▶ [Task] Please reproduce the records exactly, leaving out any pictures.

==========

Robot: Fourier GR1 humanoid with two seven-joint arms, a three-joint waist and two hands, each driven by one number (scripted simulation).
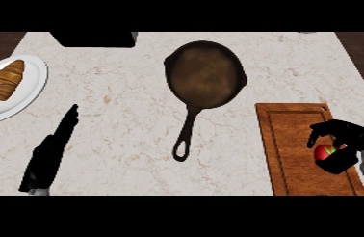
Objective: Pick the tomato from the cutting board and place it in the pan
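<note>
A red tomato [323, 152] with a green stem lies on the wooden cutting board [288, 149] at the right. My right hand [340, 139] is over it, fingers and thumb curled round the tomato and hiding part of it. The dark cast-iron pan [204, 73] sits at the counter's middle back, its handle [186, 135] pointing toward me. My left hand [51, 151] rests open at the lower left, fingers straight and pointing away.
A white plate [32, 89] with a croissant [8, 79] sits at the left edge. A black box-like object [96, 38] stands at the back left. Bare marble counter lies between the pan handle and the cutting board.
</note>
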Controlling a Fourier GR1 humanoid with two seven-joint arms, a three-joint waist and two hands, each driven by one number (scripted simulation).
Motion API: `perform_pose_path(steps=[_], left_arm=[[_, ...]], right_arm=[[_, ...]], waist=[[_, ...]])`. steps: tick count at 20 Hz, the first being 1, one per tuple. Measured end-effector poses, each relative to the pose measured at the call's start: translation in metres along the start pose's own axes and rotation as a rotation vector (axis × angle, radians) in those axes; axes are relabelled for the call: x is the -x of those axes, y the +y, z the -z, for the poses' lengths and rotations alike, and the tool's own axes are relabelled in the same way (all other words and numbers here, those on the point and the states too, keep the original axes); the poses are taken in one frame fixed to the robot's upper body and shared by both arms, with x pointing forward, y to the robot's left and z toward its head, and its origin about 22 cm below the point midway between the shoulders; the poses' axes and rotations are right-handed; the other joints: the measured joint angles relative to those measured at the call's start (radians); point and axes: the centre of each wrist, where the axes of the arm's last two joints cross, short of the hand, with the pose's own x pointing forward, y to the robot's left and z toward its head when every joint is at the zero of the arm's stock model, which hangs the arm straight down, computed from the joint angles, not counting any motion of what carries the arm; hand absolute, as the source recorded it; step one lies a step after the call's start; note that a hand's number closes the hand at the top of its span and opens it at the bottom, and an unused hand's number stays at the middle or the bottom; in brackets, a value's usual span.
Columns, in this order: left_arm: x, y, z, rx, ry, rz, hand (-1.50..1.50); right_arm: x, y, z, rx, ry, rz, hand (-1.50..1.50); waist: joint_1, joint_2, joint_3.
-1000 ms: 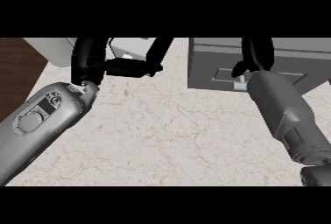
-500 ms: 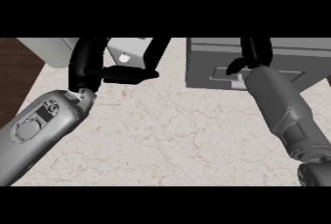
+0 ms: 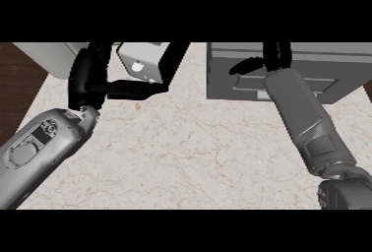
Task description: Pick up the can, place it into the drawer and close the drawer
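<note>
Can: left of drawer, inside curled left robot hand, seemingly lifted off worktop | right robot hand: at drawer front, fingers unclear | left: placing, closing

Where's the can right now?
Head view, upper left: the can sits inside the left robot hand, left of the grey drawer unit.

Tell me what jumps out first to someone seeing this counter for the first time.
The left hand stands out at the upper left, its black fingers curled round a pale can near the far edge of the marble counter. At the upper right, the right hand is up against the front of a grey drawer unit, with its grey forearm slanting down toward the lower right.
</note>
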Motion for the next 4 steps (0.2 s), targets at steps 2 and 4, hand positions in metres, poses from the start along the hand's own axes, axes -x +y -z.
perform_pose_path(steps=[2,4], left_arm=[[0.0025,0.0044,-0.0014,-0.007,-0.001,-0.001,-1.5],[0.0072,0.0066,-0.0039,-0.013,0.003,-0.004,-1.5]], right_arm=[[-0.0034,-0.001,0.0032,0.007,0.016,0.08,-1.5],[-0.0077,0.0003,0.0052,0.014,0.027,0.138,-1.5]], waist=[[-0.003,0.0,0.0],[-0.006,-0.001,0.0]])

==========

▶ [Result for this task]
Robot: Fourier GR1 humanoid with two seven-joint arms, a three-joint waist and two hands, each driven by one number (scripted simulation).
Objective: Pick the tomato from the cutting board and place it in the pan
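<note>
A red tomato [323, 152] with a green stem lies on the wooden cutting board [288, 149] at the right. My right hand [340, 139] is over it, fingers and thumb curled round the tomato and hiding part of it. The dark cast-iron pan [204, 73] sits at the counter's middle back, its handle [186, 135] pointing toward me. My left hand [51, 151] rests open at the lower left, fingers straight and pointing away.
A white plate [32, 89] with a croissant [8, 79] sits at the left edge. A black box-like object [96, 38] stands at the back left. Bare marble counter lies between the pan handle and the cutting board.
</note>
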Controlling a Fourier GR1 humanoid with two seven-joint arms, a three-joint waist and two hands, each driven by one number (scripted simulation).
Motion API: `perform_pose_path(steps=[_], left_arm=[[_, ...]], right_arm=[[_, ...]], waist=[[_, ...]])`. steps: tick count at 20 Hz, the first being 1, one per tuple. Measured end-effector poses, each relative to the pose measured at the call's start: translation in metres along the start pose's own axes and rotation as a rotation vector (axis × angle, radians) in those axes; axes are relabelled for the call: x is the -x of those axes, y the +y, z the -z, for the poses' lengths and rotations alike, and the tool's own axes are relabelled in the same way (all other words and numbers here, those on the point and the states too, keep the original axes); the poses are taken in one frame fixed to the robot's upper body and shared by both arms, with x pointing forward, y to the robot's left and z toward its head, and its origin about 22 cm below the point midway between the shoulders; the poses' axes and rotations are right-handed; the other joints: the measured joint angles relative to those measured at the call's start (radians); point and axes: the centre of each wrist, where the axes of the arm's last two joints cross, short of the hand, with the pose's own x pointing forward, y to the robot's left and z toward its head when every joint is at the zero of the arm's stock model, which hangs the arm straight down, computed from the joint angles, not counting any motion of what carries the arm; hand absolute, as the source recorded it; step one lies a step after the call's start; note that a hand's number closes the hand at the top of its span and opens it at the bottom, and an unused hand's number stays at the middle or the bottom; in brackets, a value's usual span.
Columns, in this order: left_arm: x, y, z, rx, ry, rz, hand (-1.50..1.50); right_arm: x, y, z, rx, ry, rz, hand (-1.50..1.50); waist: joint_1, joint_2, joint_3.
-1000 ms: 
-500 ms: 
+0 ms: 
Task description: Pick up the can, place it into the drawer and close the drawer
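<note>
Can: left of drawer, inside curled left robot hand, seemingly lifted off worktop | right robot hand: at drawer front, fingers unclear | left: placing, closing

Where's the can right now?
Head view, upper left: the can sits inside the left robot hand, left of the grey drawer unit.

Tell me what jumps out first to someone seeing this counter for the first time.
The left hand stands out at the upper left, its black fingers curled round a pale can near the far edge of the marble counter. At the upper right, the right hand is up against the front of a grey drawer unit, with its grey forearm slanting down toward the lower right.
</note>
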Motion for the next 4 steps (0.2 s), targets at steps 2 and 4, hand positions in metres, poses from the start along the hand's own axes, axes -x +y -z.
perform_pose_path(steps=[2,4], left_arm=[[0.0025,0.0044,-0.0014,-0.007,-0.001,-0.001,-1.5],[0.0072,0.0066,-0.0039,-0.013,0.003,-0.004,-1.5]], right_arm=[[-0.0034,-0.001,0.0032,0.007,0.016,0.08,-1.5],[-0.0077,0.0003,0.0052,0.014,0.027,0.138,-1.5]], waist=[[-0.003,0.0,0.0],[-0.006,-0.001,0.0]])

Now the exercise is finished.